◆ WHAT YOU ARE ASKED TO DO: Among the lines below, count those with the word "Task". Answer with the number only.

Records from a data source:
****************
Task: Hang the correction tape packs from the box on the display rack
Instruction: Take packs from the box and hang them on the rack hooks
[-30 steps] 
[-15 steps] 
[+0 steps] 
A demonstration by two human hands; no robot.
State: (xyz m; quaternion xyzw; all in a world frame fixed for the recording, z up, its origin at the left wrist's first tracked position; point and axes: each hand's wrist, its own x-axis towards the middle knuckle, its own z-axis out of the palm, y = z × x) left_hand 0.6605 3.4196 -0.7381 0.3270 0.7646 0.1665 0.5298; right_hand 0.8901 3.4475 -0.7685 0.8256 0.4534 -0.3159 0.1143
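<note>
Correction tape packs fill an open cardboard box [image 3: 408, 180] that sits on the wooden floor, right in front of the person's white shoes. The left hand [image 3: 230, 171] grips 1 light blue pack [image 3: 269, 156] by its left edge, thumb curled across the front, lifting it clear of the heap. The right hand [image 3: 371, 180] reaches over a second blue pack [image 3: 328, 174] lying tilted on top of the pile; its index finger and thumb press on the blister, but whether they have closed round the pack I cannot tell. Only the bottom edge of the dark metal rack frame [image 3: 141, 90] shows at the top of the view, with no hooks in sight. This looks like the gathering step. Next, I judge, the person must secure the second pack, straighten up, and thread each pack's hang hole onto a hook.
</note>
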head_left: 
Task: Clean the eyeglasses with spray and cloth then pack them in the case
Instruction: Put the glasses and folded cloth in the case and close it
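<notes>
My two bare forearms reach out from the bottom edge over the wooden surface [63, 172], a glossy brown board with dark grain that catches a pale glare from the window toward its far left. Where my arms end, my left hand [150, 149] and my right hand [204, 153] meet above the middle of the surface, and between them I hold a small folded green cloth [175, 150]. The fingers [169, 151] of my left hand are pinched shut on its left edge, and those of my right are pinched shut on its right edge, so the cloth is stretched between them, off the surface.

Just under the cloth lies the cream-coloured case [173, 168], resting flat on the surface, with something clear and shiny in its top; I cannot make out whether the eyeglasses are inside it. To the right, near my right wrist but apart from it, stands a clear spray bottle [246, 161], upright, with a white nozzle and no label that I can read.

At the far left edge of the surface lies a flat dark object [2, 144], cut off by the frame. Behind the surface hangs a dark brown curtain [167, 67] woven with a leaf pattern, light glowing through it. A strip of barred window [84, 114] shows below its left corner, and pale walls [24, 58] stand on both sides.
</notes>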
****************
◆ ANSWER BELOW: 2